Loser: Josh Donaldson’s ghost arm
Anyone who watched Donaldson short-arm several throws from third base against the Yankees knew something was up, and his post-game explanation creates more mystery than answers. But while “dead but not injured” doesn’t really shed any light on things on a medical level, it is an interesting concept metaphysically; killed not by brute force but by a kind of draining of the spirit, like air leaking out of a balloon. On the surface, Donaldson’s arm is healthy and hale, but beneath, it rots like an infected tree. It’s an arm stricken by melancholy; a depressive limb; an appendage that simply lost the will to throw and has vanished. The Blue Jays don’t need a disabled list stint for their best hitter; they need a séance, and soon.
Winner (for now): Extreme shifts featuring four outfielders
This is how the Astros lined up against Rangers first baseman Joey Gallo, arguably the game’s most extreme pull-hitter. But while that kind of infield shift all the way to the right is nothing new against Gallo, the added wrinkle is that tiny fourth dot out in leftfield; that would be third baseman Alex Bregman, hanging out in a new spot, since there’s no need for him at his usual position.

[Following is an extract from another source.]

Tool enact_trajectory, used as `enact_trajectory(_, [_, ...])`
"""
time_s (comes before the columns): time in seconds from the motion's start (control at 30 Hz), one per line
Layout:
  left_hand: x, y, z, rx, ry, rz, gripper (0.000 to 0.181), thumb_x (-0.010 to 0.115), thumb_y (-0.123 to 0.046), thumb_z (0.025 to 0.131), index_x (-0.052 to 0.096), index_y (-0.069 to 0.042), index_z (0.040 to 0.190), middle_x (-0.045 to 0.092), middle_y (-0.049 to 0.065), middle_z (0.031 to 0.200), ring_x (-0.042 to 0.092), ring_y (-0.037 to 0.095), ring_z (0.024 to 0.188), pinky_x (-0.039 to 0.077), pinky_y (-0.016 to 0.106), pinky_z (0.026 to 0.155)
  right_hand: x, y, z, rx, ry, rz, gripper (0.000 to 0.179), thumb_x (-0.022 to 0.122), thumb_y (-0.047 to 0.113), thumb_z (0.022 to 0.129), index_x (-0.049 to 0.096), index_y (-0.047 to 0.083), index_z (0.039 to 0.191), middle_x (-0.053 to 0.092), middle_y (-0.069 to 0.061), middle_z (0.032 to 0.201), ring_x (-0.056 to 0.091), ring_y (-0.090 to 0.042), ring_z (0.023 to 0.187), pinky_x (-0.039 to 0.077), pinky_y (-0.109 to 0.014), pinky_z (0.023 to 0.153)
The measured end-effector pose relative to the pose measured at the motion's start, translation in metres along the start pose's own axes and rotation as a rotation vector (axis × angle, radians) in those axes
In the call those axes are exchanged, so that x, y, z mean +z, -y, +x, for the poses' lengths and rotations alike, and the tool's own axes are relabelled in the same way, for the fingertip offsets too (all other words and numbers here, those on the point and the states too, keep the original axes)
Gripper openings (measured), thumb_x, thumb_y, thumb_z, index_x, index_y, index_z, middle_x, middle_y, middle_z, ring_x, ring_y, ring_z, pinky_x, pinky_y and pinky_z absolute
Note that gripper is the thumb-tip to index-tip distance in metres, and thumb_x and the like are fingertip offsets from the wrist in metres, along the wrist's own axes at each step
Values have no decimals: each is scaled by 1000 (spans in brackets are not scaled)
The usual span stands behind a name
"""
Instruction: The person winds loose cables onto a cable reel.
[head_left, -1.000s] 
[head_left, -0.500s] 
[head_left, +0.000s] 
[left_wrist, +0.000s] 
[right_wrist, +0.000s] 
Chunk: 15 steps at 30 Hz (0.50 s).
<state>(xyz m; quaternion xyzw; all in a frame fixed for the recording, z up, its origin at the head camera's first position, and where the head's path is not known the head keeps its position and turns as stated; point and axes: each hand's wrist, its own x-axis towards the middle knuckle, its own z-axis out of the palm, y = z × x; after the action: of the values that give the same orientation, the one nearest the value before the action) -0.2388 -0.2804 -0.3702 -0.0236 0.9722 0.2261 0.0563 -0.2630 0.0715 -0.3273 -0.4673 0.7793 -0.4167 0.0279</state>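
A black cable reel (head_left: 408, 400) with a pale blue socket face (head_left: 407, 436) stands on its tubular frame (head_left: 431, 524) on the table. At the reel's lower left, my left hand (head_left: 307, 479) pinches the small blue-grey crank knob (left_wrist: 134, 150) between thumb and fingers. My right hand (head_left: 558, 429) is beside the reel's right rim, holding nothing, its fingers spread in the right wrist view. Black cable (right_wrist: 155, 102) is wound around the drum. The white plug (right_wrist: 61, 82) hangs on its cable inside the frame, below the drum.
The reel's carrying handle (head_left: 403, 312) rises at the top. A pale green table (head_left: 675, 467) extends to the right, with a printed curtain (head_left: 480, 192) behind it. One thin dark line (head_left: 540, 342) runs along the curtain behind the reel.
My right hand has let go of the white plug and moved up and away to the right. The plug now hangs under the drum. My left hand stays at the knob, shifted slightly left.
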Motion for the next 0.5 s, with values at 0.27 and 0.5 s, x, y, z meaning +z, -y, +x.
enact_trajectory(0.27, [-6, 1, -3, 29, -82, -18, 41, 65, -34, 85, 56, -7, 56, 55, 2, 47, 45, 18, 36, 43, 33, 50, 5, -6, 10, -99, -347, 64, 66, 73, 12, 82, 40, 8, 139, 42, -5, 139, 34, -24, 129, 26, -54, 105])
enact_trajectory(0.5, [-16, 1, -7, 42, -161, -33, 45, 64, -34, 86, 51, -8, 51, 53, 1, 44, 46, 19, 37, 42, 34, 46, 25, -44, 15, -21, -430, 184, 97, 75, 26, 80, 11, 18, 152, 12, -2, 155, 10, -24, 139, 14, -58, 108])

The result: a left side of the infield that’s emptier than Marlins Park will be by mid-June. Whether that’ll catch on with other teams remains to be seen, but I hope it does, if only to see if Gallo eventually decides to try to drop down a bunt along the third base line. If he does get the ball anywhere past the pitcher, he could walk to second base; as is, he went 0-for-4 playing conventionally.